Fin de l’achalandage de Google – vrais ou faux?

Fin de l’achalandage de Google – vrais ou faux?

La recherche vocale tuera-t-elle les résultats de recherche, et par conséquence l’achalandage de Google? Je me suis fait posée la question récemment en lien avec un article paru sur Social Media Examiner.

En fait, l’article sur SME était elle-même en réaction d’un article lu par l’auteur sur Wired à propos d’Alexa. Alexa est l’assistant vocal offert par Amazon.

Fin de l’achalandage de Google – vrais ou faux?La Mort de l’Achalandage Google

Sérieusement, la recherche vocale, on en parle depuis maintenant 2-3 ans. Son adoption est très graduelle. Son usage est aussi sporadique par ses usagers (personne ne s’en sert exclusivement).

En relief, les journaux (papier) sont-ils déjà mort? Non! La radio et la télévision non-plus.

Comme pour les journaux et les magazines, on ne s’est pas soudainement désabonné de tout pour être 100 % numérique. Pour la recherche vocale c’est pareil.

Comportement Humain – pas tout ou rien

Le comportement humain implique toutes les nuances possibles. Rien n’est noir ou blanc, tout ou rien. La recherche vocale ne remplacera pas la recherche écrite approfondie.

Y’a des recherches pour lesquels 1 mot, ou 1 réponse rapide suffit. (image météo)

Par exemple, « quel est la capitale de XXX », « météo aujourd’hui », ou encore « classement des Canadiens de Montréal ».

Mais il y a toujours des questions qu’on se pose où on cherche à comprendre davantage, analyser les données ou le contexte par nous-même. Vous savez, le fameux « mais encore »? Et pour cette raison, il y aura toujours les autres résultats.

La pertinence et l’autorité deviendra de plus en plus important. Probablement que cela signifie aussi qu’éventuellement, l’achalandage globale des sites diminuera. Cela éliminera les « touristes », ceux qui cherche la 1 réponse rapide sans plus. Celle qui restera sera de meilleur qualité et d’intérêt. Elle passera plus de 2 minutes sur le site par exemple car elle cherche à comprendre, à en savoir plus.

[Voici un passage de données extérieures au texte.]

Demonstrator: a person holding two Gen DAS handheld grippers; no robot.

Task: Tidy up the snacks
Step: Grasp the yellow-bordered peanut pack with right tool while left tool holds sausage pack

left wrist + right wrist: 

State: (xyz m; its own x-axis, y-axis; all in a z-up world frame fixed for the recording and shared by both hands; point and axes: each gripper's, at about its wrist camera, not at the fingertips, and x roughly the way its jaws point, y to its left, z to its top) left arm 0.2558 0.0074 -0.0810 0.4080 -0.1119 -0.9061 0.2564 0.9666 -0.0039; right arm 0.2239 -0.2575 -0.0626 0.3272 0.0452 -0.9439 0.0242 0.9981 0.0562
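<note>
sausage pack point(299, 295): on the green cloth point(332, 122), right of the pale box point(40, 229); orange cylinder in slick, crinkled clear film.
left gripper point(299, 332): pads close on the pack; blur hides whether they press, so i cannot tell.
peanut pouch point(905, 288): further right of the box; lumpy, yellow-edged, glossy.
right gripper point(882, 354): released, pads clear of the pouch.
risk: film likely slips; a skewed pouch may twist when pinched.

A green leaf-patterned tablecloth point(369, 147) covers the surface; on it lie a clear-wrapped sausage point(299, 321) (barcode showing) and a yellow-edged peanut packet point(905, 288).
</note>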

Le Web Sémantique, ça fait déjà un bon moment

En 2013 lorsque Google a sorti son nouveau moteur « Hummingbird » qui intégrait les débuts concrets du web Sémantique. Rapidement on a crié sur les toits du marketing que cela tuerait le référencement Google.

Le web sémantique, proposé en 2003, est en fait la standardisation par nomenclature de la structure des données et contenus sur le web. Schema.org crée na nomenclature qu’on utilise ensuite comme données structurées derrière le contenu affiché à l’écran.

Ce codage indique clairement aux moteurs de recherche exactement qu’est-ce qui est quoi. Ça leur indique le contexte, les associations, les étapes et plusieurs paramètres bien précis, chacun adapté à son sujet.

Plus concrètement, c’est lorsque Google nous retourne directement la réponse, avant de présenter les résultats de recherche. Vous savez, la réponse simple et rapide au lieu des nombreux résultats de recherche?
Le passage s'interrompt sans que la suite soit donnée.